Missbrauchsverdacht

Gutachten entlastet Großeltern und Ex-Richter

Fast fünf Monate, nachdem vier Verdächtige in der Steiermark wegen Missbrauchs einer 16-jährigen Oberösterreicherin im Gefängnis landeten, werden sie durch Gutachten entlastet.

 

Die Expertise der forensischen Psychiaterin Heidi Kastner ist umfangreich. 111 Seiten umfasst sie, vier Mal so viel wie in den meisten anderen Missbrauchsfällen. Viele Aspekte mussten berücksichtigt werden, um zum Schluss zu kommen, dass die Aussagen eines 16-jährigen Mädchens, es sei Opfer von Massenvergewaltigungen geworden, wohl nicht stimmen.
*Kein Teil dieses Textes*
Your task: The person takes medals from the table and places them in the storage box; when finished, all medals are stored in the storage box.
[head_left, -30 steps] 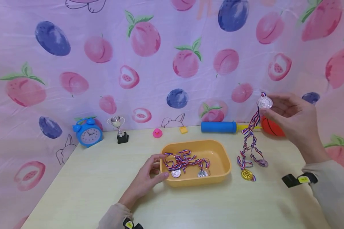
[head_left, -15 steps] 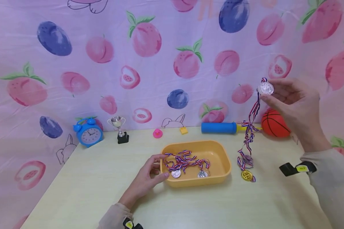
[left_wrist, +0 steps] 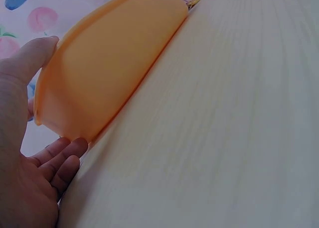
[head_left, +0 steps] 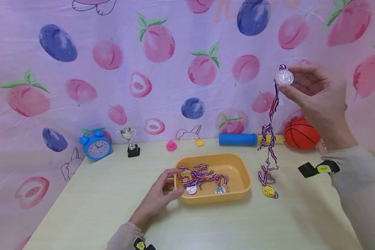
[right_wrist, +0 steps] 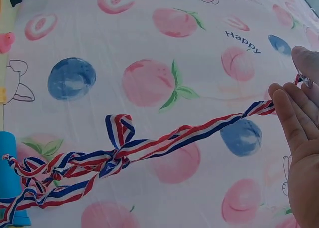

Aber nicht, weil das schwer traumatisierte Mädchen gelogen hat, um sich etwa wichtig zu machen. Von einem "false memory syndrome" ist die Rede. Demnach glaubt das Opfer selbst, dass ihm all das Schreckliche passiert sei, obwohl das nicht der Realität entspricht. Wie berichtet, hatte die 16-Jährige erzählt, jahrelang von den steirischen Großeltern, einem Ex-Richter und einem Gerichtsgutachter missbraucht worden zu sein - gegen vier Personen wurde im September die U-Haft verhängt (siehe rechts).

Ausgelöst kann diese "Pseudoerinnerung" durch Stress, Krankheit oder Suggestion bei Therapien werden. Die Staatsanwaltschaft Wels gab sich gestern bedeckt. Die zuständige Staatsanwältin müsse das Gutachten erst einmal lesen, sagt Behördensprecher Manfred Holzinger.

Wolfgang Moringer, Linzer Verteidiger des beschuldigten Ex-Richters aus Graz, sichtete die Expertise gestern und sagte den OÖN: "Diese bestätigt den Eindruck, den ich bei der Einvernahme des Mädchens gewonnen habe. Das vorliegende Gutachten wird zur kurzfristigen Einstellung des Verfahrens führen müssen." Anwalt Friedrich Schwarzinger aus Wels, der die Großeltern und einen weiteren beschuldigten Nachbarn verteidigt, sagt: "Wieso muss eine U-Haft verhängt werden, wenn es außer dieser Vorwurfsgeschichte keine objektivierten Indizien gibt?"

Er erwägt eine Schadenersatzklage gegen die Landesnervenklinik Wagner-Jauregg, wo das Mädchen in Therapien den Vorwurf geäußert hatte. Spitalsärzte hatten daraufhin Anzeige erstattet. "Die Sache nahm im Wagner-Jauregg ihren Ausgang und diese wurde dort nicht professionell gehandhabt", sagt Schwarzinger.